[EXERCISE DATA — start]

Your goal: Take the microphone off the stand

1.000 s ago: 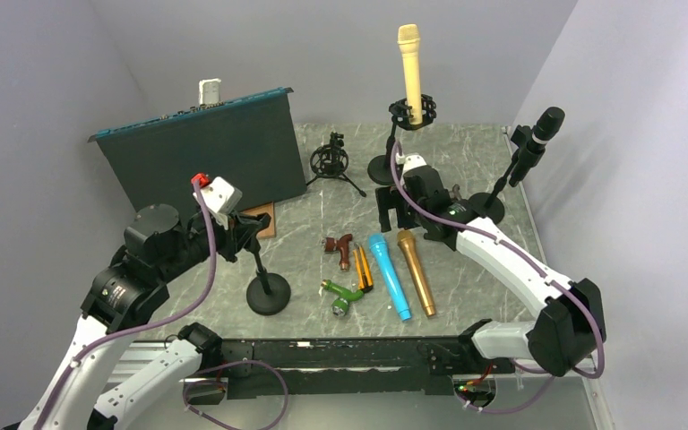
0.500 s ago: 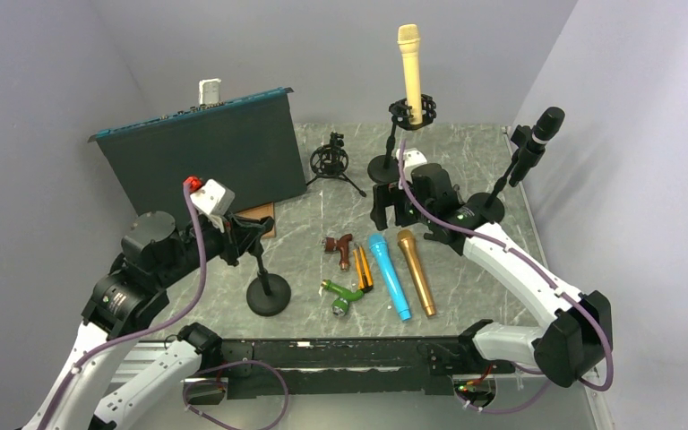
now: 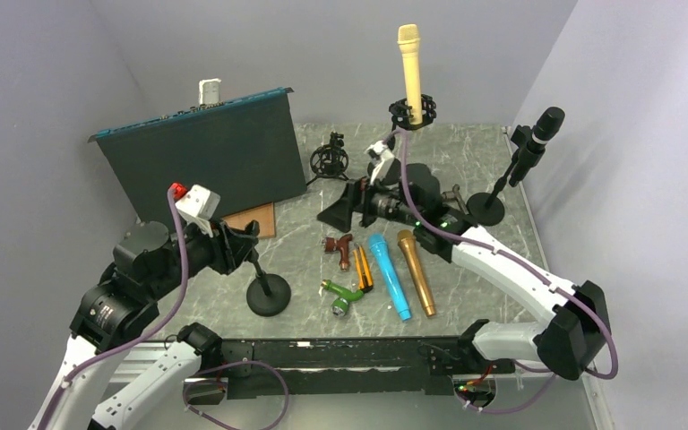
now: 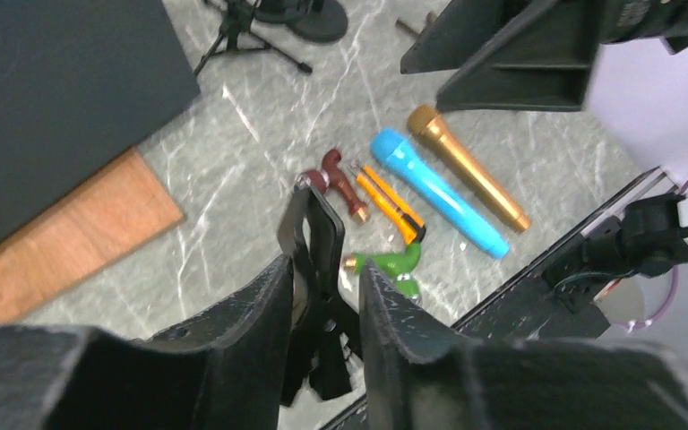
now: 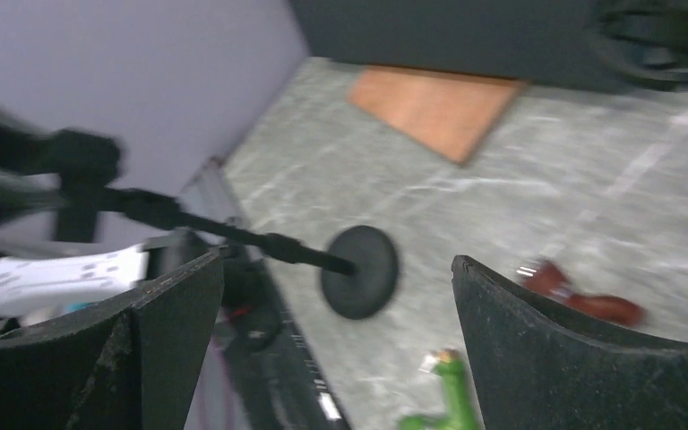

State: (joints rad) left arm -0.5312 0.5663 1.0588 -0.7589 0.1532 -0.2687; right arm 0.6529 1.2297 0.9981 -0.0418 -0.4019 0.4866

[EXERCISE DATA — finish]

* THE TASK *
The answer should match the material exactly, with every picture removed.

* YOUR SOLUTION *
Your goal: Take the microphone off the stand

1.000 s ago: 
0.500 s ago: 
now: 
now: 
now: 

State: (joints rad) left arm -0.5312 0.5663 1.0588 -0.7589 0.1532 -0.2687; right arm 0.6529 1.2297 0.9981 -0.0418 -0.4019 0.4866

Nothing else is part of this exercise.